July 13, 2013

Ireland Day 3: Take Cover!

This post won't be too eventful.  Day 3 was our travel day in which we said good-bye to Dublin City, picked up our rental car *gulp* and made the 2 hour plus drive from the East Coast to the West Coast in Galway County in which we rented a house for the week.

So I need to say how brave and incredible my husband is.  Total out of his comfort zone he went behind the wheel (that was on the right hand side) and drove out of the city of Dublin and across the country of Ireland.



I was the navigator, we brought our GPS, but it didn't show us all the streets and side roads of Ireland.  So we had to do it the old fashion way-by map.

So a few things that we discovered on our car trek.  Ireland LOVES their roundabouts.  In some places we hit 5 or 6 roundabouts within a mile of driving!  And all the roads except the Motorway are very narrow, twisty and fast!

To give you a visual, picture a narrow camp or park road that is nicely paved and is barely wide enough for two (small) cars to go past.  Zero shoulders because the road juts up right against rock walls that are covered in shrubbery and then add twisty corkscrew turns.  Okay so right now your thinking okay, not great but doable if you take it nice and slow.  Ha!
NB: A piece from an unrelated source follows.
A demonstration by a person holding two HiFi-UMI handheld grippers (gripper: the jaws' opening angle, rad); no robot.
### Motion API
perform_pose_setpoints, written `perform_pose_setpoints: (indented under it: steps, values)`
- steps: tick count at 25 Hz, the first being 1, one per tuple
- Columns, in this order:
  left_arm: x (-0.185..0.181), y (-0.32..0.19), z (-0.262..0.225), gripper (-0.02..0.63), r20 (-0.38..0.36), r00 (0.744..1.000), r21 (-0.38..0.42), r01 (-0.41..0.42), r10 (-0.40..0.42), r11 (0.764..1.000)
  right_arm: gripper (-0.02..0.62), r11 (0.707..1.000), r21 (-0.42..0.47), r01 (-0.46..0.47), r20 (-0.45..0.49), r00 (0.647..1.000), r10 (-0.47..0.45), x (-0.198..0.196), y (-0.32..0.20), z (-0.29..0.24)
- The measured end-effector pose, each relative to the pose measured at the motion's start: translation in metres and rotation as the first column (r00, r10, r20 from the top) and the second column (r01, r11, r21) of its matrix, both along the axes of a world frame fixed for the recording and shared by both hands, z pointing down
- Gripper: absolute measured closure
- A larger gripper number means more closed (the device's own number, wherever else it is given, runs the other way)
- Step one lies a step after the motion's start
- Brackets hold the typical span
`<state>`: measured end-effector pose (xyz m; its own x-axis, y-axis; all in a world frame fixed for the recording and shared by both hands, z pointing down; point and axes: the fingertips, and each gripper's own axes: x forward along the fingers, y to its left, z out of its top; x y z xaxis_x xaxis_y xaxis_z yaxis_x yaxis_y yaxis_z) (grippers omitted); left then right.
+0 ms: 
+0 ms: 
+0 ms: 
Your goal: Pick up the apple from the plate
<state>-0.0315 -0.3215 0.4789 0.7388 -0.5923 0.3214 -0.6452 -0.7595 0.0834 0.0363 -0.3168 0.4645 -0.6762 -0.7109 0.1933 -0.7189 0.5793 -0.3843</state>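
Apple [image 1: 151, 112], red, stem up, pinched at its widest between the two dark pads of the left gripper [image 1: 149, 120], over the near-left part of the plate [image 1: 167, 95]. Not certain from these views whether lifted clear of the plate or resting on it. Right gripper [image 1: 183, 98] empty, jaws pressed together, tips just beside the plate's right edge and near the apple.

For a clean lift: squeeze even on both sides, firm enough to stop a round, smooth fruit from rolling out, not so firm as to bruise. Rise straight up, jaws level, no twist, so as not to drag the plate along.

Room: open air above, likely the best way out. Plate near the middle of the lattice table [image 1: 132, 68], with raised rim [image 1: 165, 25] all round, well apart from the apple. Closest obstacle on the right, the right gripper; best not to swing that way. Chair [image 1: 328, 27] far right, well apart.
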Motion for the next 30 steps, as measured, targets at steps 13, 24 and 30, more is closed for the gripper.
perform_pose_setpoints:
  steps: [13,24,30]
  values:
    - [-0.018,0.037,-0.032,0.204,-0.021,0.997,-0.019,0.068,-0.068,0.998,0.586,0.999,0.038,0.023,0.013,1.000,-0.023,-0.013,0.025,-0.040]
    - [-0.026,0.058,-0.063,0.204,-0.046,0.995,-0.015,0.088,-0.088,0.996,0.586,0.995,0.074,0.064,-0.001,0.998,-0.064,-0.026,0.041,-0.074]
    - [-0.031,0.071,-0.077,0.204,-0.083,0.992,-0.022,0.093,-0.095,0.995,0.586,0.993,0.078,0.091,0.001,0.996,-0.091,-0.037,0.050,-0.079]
Well the average speed limit on these roads are 100 km which is the equivalent to 62 mph!  Bryan did go slower on these twists and turns, but the locals did not.  I don't think I've used the Lord's name in vain so many times in my entire life.

We would be going around a sharp corner, and a car or sometimes tractor, would come whipping by making Bryan having to pull over onto the side of the road, except as you remember there is no shoulders on the road, so that meant me screaming some profanity as bits of hay and grass whack me in the side of the head as I try without success to throw myself across the seat.

Thankfully we took the car insurance.

We eventually made it to the house in Gort with a few extra scratch marks on the car and start to get settled in.

The owner of the house is from Ireland and he was one of the nicest gentleman.  He gave us a tour of the house which was built in the early 1800s.  It was a schoolhouse and before that a soup kitchen.  John (the owner) told us that when Ireland was under English rule they opened up the soup kitchen to feed the poor and hungry.

However there was a catch.  For those who wanted food for themselves and their staving families they first needed to renounce their Catholic faith.  Real nice, huh?

The owners still have the original soup kitchen table, but that was all that was left.  The place was just an empty shell when they first started renovating it.  Which took them one in a half years.  The place was much too big for just the two of us.  The plan was to have another couple stay with us, but unfortunately were unable to make it.

There will just have to be a next time. :)


The front of the house
As you walk through the front door


The entry way
The place had 4 bathrooms...
Master bedroom





 Kitchen
 Upstairs bedroom #1
 Sitting room from above
 Upstairs bathroom
 Upstairs bedroom #2


 Backyard



The place even came with donkeys!  We feed them carrots and named them Honkey and Tonkey.